Victor Lee, an associate professor at Stanford’s Graduate School of Education, points out that “levels of cheating have always been high,” and, he adds, “we’re seeing more that the methods are changing rather than the amount.” In a 2024 study that Lee co-authored, high school students self-reported roughly the same levels of cheating before and after the release of ChatGPT: Between 60 and 70percent admitted to cheating. Now, Lee says, more students are using AI to cheat, and fewer are copying off each other.
But there’s a gray area between using AI for help and using it to cheat. Many teacher-approved tools, such as Grammarly, are based on large language models. Other cases Lee suggested, like having an AI work out a difficult problem, also fall into the gray area between completing assignments autonomously and having an AI app do it instead.
West Virginia has an outright ban on using generative AI on assignments without approval. Its guidelines state that “teachers must be clear about when and how AI tools may be used to complete assignments.” Some states leave most of that work up to teachers.Ohio’s guidelines provide a few examples of student-teacher agreements on the usage of AI, while California suggests that students and teachers collaborate on building AI guidelines: A spokesperson for the California Department of Education said in a statement to the Prospect that schools should develop their own policies to “meet the needs of their local context.”
Some tech companies bill their AI detection software as the way to stop cheating. But these tools are unreliable, so much so that OpenAI shut down their own detection software. Besides the high error rate, students can re-engineer prompts to evade detection by asking AI to write like a high school student or to include more sophisticated language.
Students who are falsely accused of using AI—as well as those who get caught—often “further disengage” from the classroom, Lee says. He argues that trying to figure out ways to preserve old assessment structures is a missed opportunity “to look for new approaches.” AI forces teachers to re-examine the goals behind the assignments. The take-home essay may be obsolete, but some teachers have embraced research projects as a better way to encourage critical thinking.
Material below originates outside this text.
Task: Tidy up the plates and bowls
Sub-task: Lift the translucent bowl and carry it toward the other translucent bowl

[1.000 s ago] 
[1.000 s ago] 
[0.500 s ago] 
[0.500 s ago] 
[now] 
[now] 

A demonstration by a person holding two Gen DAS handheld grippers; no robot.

“I look at AI like the printing press, or like the calculator,” says AFT’s Weingarten. “At the end of the day, human beings, not machines, should be in charge,” she says. Wensing agrees: “AI in no way, shape, or form should ever take the place of an experienced professional educator.”
How states design AI education frameworks takes on new importance after House Republicans failed to advance a decade-long moratorium on state and local AI regulation. Weingarten noted that the ban was “one of the few things we were able to defeat” in Trump’s mega-budget bill.
But as states race to craft AI policies and experiment with new ways to teach, funding is one of the biggest hurdles. Once COVID-19 stimulus funding runs out, the debilitating federal education budget cuts on tap will decimate statesand force edtech officials to make difficult choices about technology education. Building AI literacy, developing and complying with guidelines, training teachers, and creating classroom-friendly AI software all demand long-term investments that state education officials may be ill-equipped to provide as they wrestle with preserving the basics.